Goodwin has been a project manager of The Teakettle Experiment since 2016, a project currently managed by Hurteau as part of his Earth Systems Ecology Lab. The Teakettle Experiment was implemented in 1997 to quantify the effects of forest management techniques (prescribed burning and mechanical thinning) on the ecosystem.
The tree mortality numbers are staggering in those forests providing ample dead fuel for wildfire to burn. In the Sierra National Forest, an estimated 36 million trees have died from drought and bark beetle mortality over the past five years, which is approximately 25 percent of the trees in the Sierra National Forest. In the area where the Creek Fire burned, a CALFIRE summary reported estimates of 80 percent tree mortality. In Colorado, Forest Inventory and Analysis Data estimates of lodgepole pine mortality from Mountain Pine Beetle infestation range from 40-50 percent, while 87 percent of the area in Colorado containing lodgepole pine has been affected by mortality, which is approximately 3.4 million acres.
"The amount of vegetation that's available to burn is controlled by how much water that vegetation stores," said Hurteau, a professor in the UNM Department of Biology and also co-author on the paper. "As we move trees from the live column to the dead column because of insects and drought, they're not taking up water the way a live plant does. They hold a lot less water and become more available to burn. It is similar to building a campfire, dry wood makes a better fire than wet wood."
"The 2020 Creek Fire was coming off a substandard winter so there wasn't great precipitation that winter. Then the temperatures were really high that spring and summer, which caused all that dead wood from the 2012 to 2016 drought to dry out and become available to burn. There is a demonstrated positive relationship where as temperature goes up, more area burns."
The scientists, including Harold Zald and Malcolm North, from the USDA Forest Service, Pacific Northwest Research Station, and USDA Forest Service, Pacific Southwest Research Station, respectively, were interested not only in the ecosystem burning, but how it burns.
"We're trying to understand the relationship between the climate piece and how all this tree mortality from drought and insects is going to change the amount of fuel available," said Hurteau. "When you have all that additional fuel from all the dead trees, it's going to burn a lot hotter. In the Creek Fire, the plume was 50,000 feet in the air so that was a lot of energy moving out of the system. When you release that much energy, the fire creates its own weather, and you get really extreme behavior."

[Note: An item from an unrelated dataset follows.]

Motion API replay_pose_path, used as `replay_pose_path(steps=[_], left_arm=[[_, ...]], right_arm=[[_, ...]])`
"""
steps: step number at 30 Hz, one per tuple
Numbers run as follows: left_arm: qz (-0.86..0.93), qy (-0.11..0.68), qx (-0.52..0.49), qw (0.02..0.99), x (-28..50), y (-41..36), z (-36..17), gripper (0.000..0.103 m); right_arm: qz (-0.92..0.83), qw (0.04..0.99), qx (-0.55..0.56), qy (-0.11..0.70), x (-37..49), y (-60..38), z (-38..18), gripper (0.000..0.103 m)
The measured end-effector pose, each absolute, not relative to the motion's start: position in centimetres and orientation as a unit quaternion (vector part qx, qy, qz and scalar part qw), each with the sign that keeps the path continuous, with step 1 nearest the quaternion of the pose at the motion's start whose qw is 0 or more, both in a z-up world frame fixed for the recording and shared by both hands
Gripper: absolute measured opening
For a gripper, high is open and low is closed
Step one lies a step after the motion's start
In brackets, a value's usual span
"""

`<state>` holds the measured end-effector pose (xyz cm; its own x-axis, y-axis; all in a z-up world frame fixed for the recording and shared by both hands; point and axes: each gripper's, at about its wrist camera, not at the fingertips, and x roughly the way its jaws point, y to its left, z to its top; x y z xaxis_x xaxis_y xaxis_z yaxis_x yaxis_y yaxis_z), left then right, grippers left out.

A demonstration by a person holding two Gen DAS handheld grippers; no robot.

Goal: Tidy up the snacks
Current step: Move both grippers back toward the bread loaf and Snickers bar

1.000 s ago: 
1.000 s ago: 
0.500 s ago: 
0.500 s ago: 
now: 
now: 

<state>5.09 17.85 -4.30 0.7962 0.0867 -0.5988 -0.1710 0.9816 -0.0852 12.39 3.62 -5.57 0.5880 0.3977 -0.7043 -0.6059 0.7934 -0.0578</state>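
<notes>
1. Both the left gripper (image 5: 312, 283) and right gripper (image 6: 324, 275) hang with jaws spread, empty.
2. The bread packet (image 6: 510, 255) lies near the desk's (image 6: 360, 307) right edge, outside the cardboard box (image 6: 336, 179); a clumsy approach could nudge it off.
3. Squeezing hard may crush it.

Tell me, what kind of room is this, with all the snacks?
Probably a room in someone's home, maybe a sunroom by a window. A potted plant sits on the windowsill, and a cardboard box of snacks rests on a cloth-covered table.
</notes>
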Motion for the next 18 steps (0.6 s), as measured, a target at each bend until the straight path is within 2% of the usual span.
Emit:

"What I found most telling (from the research) is that high temperatures in 2020 resulted in lower fuel moisture contents and higher calculated energy release than we saw during the drought periods these two forests experienced," said Goodwin. "Drought and beetle mortality transitioned a substantial amount of biomass on these landscapes from the live fuel to dead fuel types. When you have all this dead fuel and then also turn up the thermostat, everything was just primed to burn when those two fires occurred."
Support for this project came from the California Department of Forestry and Fire Protection (CAL FIRE) as part of the California Climate Investments Program.